• [Action item] Within the listing below, show every line that contains the word "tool".

(Provided material)

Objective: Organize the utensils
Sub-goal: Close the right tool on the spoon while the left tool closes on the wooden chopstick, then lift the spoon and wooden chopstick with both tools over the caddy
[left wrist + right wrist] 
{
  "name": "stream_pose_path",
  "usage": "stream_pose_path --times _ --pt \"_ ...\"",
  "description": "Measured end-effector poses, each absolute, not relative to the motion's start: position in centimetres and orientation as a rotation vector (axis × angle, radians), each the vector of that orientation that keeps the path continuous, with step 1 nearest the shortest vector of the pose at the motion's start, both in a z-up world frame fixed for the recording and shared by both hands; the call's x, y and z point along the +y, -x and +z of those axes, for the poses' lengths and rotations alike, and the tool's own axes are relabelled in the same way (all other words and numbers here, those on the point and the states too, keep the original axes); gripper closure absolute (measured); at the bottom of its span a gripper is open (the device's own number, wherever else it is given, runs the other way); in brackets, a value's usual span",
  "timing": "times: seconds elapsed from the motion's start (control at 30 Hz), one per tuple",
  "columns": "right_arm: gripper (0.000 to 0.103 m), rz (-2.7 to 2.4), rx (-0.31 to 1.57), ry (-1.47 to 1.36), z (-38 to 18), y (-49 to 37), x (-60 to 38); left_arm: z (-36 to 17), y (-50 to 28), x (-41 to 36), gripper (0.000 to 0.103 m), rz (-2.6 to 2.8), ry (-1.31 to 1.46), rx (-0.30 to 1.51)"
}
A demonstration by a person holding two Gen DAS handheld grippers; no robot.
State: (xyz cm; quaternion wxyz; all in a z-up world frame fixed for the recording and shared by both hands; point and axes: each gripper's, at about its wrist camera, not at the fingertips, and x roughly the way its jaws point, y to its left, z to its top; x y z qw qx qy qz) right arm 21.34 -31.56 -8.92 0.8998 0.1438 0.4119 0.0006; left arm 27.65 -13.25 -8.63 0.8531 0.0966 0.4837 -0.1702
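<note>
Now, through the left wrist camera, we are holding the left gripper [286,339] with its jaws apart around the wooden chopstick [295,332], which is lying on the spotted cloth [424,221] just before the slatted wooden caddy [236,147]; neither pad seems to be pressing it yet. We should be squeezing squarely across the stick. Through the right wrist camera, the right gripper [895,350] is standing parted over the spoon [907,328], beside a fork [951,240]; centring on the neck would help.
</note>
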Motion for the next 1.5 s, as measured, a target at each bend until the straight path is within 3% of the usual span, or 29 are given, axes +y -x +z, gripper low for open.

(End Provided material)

• [Solution]
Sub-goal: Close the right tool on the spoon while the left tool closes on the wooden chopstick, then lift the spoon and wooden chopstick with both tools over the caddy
  "description": "Measured end-effector poses, each absolute, not relative to the motion's start: position in centimetres and orientation as a rotation vector (axis × angle, radians), each the vector of that orientation that keeps the path continuous, with step 1 nearest the shortest vector of the pose at the motion's start, both in a z-up world frame fixed for the recording and shared by both hands; the call's x, y and z point along the +y, -x and +z of those axes, for the poses' lengths and rotations alike, and the tool's own axes are relabelled in the same way (all other words and numbers here, those on the point and the states too, keep the original axes); gripper closure absolute (measured); at the bottom of its span a gripper is open (the device's own number, wherever else it is given, runs the other way); in brackets, a value's usual span",

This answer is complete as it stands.